• [EXERCISE DATA]:
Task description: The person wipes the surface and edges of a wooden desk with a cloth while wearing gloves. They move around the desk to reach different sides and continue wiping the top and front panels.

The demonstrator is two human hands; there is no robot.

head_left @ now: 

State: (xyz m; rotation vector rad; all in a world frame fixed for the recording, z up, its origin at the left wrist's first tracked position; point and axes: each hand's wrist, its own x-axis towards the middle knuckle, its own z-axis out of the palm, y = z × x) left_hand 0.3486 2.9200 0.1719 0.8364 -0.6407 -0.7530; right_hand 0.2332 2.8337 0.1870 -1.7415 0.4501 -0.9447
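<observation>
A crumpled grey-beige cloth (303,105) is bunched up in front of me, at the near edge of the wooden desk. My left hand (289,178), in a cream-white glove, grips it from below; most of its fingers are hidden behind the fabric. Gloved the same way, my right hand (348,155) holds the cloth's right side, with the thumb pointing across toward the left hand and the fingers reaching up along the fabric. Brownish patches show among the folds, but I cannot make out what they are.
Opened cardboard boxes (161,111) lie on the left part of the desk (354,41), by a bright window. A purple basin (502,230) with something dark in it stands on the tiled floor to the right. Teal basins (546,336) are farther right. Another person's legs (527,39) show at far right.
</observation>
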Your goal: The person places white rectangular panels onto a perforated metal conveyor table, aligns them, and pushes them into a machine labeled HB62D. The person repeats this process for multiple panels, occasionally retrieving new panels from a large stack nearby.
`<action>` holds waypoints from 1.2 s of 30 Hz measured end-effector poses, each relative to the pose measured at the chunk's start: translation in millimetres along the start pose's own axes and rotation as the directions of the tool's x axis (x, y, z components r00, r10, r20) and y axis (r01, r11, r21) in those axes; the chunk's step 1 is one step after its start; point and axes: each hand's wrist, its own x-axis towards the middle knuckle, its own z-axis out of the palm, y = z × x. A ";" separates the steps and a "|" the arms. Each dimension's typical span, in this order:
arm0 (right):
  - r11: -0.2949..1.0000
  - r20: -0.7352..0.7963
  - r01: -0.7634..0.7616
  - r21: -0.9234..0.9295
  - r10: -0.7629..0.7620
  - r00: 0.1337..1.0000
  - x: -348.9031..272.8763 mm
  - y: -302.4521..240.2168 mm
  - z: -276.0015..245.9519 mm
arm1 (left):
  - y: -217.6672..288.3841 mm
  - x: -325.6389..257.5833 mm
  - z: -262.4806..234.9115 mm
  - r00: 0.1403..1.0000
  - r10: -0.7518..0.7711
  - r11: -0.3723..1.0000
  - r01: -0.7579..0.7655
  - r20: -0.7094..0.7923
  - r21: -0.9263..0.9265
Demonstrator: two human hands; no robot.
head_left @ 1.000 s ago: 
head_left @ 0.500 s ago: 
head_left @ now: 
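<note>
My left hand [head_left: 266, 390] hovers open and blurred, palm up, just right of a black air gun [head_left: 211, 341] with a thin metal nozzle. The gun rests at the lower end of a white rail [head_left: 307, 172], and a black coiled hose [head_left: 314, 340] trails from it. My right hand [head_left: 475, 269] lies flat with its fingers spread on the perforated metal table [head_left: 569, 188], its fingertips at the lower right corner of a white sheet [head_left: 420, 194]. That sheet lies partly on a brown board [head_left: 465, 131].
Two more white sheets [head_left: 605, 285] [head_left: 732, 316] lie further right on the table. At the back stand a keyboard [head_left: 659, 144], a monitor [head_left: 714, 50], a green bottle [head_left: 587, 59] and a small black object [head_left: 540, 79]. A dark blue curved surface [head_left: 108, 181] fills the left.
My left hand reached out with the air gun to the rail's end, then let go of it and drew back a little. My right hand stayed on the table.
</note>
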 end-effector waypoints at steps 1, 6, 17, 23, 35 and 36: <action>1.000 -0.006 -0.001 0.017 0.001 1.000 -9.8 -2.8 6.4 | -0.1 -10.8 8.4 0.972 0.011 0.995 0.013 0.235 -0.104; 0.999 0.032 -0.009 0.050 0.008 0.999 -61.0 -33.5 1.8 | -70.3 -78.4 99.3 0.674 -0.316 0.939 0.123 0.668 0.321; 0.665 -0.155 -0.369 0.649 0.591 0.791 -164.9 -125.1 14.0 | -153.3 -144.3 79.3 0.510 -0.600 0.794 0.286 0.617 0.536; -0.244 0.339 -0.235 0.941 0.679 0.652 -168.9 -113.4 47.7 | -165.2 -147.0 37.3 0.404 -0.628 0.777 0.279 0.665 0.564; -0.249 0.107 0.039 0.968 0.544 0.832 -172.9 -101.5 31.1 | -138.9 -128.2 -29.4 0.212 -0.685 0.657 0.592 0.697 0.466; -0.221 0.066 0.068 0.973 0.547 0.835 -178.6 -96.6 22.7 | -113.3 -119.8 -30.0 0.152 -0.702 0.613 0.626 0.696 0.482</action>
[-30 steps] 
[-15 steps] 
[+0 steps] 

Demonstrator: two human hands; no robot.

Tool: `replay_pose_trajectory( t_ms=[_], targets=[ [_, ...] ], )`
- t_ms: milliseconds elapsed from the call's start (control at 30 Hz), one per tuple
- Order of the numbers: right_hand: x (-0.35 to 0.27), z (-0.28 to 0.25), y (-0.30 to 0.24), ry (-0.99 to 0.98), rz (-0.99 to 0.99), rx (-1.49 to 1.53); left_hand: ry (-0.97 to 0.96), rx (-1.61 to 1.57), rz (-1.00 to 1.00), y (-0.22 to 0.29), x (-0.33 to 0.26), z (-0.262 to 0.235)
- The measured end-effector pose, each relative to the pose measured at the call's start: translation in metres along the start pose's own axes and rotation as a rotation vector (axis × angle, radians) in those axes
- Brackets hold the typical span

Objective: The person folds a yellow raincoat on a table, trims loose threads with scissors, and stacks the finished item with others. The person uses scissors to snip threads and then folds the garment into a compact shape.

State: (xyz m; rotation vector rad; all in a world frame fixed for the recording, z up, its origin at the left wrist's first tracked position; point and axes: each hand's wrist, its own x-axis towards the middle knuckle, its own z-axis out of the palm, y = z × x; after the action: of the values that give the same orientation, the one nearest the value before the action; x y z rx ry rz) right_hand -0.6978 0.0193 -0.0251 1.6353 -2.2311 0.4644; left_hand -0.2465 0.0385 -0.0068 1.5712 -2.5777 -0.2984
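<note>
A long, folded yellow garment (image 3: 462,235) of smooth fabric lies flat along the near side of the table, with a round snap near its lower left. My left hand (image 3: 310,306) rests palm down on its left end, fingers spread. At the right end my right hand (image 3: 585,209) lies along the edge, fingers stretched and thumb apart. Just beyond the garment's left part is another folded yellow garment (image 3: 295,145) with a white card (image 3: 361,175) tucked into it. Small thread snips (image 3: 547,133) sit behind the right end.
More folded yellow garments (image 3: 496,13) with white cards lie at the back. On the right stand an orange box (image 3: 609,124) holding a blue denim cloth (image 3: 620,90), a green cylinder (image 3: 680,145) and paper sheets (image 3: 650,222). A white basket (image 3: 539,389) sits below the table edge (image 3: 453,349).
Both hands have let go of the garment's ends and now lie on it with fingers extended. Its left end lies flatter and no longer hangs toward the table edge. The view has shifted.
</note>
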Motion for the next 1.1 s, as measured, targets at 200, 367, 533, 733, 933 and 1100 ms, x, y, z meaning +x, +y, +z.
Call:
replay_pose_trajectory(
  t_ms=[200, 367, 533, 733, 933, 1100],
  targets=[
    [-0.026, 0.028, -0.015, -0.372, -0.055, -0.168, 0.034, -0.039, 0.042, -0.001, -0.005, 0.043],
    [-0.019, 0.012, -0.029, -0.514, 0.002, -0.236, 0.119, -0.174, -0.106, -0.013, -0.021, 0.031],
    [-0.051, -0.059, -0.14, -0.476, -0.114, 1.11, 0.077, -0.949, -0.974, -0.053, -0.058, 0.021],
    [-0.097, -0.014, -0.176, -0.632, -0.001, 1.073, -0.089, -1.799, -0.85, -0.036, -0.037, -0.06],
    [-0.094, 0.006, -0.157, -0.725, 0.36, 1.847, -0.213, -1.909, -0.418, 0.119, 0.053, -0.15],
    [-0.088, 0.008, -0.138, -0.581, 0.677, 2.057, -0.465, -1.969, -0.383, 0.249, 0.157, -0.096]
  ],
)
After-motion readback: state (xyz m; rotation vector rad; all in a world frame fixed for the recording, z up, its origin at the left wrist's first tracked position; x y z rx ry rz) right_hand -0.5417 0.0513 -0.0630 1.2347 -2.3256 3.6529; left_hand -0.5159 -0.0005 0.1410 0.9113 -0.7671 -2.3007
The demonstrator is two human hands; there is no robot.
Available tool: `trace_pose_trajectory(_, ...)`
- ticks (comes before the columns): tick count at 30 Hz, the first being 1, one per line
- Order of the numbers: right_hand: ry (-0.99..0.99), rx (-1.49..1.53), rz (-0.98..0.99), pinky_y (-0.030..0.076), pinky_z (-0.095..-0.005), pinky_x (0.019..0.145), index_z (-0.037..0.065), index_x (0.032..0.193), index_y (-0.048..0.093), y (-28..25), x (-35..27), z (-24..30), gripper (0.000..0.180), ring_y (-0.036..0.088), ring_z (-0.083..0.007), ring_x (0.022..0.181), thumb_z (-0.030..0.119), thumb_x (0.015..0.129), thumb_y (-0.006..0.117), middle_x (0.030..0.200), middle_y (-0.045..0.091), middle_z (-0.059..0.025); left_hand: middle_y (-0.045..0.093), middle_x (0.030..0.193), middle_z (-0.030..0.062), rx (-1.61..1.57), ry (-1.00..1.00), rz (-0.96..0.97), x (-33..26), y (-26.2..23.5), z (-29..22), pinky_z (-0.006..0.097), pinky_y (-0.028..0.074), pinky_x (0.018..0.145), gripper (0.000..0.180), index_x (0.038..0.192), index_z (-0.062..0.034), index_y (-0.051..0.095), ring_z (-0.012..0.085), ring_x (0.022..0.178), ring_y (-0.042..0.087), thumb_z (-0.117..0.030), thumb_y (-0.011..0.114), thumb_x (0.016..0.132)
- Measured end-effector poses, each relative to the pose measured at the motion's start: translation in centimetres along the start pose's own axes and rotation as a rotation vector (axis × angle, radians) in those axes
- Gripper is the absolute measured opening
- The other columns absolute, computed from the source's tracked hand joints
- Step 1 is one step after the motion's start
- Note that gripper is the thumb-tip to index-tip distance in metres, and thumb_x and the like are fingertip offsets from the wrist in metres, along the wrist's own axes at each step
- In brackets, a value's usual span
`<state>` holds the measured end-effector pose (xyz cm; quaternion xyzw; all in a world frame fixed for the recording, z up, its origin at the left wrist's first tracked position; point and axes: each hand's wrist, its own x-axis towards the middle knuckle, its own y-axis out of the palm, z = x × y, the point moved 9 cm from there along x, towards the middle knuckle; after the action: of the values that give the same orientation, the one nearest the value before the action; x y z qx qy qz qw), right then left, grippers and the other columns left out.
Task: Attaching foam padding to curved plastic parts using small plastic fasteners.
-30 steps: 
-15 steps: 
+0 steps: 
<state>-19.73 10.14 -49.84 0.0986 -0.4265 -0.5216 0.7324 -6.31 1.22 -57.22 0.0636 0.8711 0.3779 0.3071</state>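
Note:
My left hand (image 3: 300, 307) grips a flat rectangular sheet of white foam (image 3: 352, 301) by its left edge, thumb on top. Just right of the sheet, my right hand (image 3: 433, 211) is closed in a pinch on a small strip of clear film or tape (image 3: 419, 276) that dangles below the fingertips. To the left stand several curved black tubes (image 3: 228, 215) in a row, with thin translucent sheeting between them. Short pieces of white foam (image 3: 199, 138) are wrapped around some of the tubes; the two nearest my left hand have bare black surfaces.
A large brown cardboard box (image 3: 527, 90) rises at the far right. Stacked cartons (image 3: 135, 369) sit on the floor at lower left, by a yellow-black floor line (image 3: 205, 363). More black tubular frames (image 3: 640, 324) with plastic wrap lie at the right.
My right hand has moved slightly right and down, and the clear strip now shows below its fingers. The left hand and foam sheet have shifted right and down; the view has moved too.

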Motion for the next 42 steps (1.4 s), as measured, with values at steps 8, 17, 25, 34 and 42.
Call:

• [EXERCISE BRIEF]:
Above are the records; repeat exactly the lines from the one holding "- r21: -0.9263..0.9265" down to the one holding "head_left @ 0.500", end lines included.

• [EXERCISE RESULT]:
  - r21: -0.9263..0.9265
Demonstrator: two human hands; no robot.
head_left @ 1.000 s ago: 
head_left @ 0.500 s ago: 

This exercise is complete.